> [Exercise]:
Here are some records; copy every line that holds the word "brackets".

═══ Provided information ═══

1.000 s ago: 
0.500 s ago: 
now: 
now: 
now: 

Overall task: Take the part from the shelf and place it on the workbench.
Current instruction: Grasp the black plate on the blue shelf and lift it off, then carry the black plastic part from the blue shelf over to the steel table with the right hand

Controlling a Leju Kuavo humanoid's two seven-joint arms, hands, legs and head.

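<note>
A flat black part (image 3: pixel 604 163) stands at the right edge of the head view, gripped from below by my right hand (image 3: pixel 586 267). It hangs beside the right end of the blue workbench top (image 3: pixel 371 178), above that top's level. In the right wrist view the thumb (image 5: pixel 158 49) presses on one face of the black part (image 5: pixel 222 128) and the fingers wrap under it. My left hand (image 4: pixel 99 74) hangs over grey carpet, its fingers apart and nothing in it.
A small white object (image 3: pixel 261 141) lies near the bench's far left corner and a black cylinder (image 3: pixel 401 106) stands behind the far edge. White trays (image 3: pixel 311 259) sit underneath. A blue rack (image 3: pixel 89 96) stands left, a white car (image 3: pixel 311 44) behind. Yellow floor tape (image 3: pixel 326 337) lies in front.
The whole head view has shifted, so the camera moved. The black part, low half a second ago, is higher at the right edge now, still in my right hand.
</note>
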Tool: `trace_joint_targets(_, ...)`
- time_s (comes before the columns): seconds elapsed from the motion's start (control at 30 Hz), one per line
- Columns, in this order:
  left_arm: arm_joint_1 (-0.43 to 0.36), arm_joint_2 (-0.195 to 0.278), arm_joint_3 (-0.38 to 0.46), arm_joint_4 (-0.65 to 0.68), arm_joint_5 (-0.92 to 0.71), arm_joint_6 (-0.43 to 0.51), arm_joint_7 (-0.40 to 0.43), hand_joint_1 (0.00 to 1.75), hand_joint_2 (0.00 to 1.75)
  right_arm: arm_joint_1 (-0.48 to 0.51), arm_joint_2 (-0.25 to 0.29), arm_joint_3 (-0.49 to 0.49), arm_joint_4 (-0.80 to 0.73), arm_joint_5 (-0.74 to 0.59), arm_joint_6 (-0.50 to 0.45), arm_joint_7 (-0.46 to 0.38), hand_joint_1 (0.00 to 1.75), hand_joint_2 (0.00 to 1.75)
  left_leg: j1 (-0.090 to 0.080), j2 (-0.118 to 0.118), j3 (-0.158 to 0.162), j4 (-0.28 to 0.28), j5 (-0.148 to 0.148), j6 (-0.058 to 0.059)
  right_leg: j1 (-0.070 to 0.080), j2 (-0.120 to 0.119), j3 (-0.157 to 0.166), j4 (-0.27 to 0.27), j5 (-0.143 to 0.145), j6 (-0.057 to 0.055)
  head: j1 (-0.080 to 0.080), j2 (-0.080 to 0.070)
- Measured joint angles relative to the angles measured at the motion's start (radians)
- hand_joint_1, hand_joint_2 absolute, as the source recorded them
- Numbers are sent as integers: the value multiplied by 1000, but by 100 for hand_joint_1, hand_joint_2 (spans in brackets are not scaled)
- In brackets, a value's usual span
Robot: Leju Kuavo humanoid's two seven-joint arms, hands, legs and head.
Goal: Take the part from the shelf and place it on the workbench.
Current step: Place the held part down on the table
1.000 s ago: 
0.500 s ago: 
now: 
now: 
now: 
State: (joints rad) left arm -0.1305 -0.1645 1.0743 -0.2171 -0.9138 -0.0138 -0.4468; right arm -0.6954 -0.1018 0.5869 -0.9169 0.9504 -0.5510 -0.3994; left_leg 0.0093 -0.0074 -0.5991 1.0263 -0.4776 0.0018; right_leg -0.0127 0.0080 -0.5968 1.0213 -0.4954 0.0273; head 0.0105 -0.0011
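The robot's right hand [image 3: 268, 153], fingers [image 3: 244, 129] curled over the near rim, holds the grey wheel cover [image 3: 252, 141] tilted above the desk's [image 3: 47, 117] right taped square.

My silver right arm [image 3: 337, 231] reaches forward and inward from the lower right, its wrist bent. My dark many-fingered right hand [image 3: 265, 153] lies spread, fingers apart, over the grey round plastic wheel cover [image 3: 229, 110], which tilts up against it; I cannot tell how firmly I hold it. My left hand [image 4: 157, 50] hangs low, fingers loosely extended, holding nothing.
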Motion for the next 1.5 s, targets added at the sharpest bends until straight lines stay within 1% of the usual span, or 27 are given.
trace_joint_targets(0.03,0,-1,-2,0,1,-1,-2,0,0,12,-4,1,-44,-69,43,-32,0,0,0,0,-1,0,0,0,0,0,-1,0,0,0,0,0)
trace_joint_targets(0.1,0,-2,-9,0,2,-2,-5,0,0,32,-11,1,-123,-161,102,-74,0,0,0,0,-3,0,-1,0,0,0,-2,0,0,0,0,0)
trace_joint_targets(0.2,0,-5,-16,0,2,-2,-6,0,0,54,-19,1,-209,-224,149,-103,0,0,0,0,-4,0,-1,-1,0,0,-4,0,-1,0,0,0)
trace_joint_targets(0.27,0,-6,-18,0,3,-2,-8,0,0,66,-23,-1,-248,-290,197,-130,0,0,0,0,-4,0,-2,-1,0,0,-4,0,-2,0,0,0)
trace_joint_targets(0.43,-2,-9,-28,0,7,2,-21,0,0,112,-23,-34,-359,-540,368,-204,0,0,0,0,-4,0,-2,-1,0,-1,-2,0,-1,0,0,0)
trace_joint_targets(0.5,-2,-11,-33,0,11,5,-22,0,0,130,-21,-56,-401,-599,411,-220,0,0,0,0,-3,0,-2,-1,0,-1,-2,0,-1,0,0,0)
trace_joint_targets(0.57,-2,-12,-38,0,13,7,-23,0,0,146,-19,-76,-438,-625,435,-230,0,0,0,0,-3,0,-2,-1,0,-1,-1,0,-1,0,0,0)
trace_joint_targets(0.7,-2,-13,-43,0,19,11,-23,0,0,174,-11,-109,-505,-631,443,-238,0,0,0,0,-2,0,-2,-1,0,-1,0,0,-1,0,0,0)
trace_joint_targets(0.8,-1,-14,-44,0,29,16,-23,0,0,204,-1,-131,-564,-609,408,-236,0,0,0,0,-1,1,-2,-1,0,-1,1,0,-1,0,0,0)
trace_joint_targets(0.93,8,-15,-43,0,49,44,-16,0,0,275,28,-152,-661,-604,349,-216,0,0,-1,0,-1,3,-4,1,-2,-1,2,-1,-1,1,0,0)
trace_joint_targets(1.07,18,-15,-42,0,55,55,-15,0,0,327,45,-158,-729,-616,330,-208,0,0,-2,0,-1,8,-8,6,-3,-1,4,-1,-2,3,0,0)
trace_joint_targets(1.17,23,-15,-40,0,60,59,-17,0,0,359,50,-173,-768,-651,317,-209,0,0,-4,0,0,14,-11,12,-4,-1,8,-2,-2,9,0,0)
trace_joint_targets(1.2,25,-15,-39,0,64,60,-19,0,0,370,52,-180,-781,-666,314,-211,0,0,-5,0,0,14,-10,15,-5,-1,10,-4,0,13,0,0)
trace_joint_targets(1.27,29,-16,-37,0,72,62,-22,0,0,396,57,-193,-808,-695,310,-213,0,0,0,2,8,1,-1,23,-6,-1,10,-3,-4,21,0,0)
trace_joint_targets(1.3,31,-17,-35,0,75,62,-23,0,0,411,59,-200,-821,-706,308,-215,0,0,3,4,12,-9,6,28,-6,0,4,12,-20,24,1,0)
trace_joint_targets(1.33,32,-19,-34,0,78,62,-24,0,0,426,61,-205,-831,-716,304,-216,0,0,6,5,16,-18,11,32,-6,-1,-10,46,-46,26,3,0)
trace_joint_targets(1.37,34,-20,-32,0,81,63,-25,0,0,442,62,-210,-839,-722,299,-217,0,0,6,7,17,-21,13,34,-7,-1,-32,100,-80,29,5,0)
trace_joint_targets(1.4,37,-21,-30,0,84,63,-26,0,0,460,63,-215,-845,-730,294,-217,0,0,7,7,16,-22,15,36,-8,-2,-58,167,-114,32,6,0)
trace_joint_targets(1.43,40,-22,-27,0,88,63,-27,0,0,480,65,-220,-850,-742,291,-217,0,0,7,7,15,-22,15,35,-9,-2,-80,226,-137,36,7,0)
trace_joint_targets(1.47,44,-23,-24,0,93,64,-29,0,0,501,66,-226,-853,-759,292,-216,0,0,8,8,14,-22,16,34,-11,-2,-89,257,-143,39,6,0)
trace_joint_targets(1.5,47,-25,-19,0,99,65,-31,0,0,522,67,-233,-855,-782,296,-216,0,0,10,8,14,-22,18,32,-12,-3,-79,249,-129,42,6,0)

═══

> [Exercise output]:
- Numbers are sent as integers: the value multiplied by 1000, but by 100 for hand_joint_1, hand_joint_2 (spans in brackets are not scaled)
- In brackets, a value's usual span

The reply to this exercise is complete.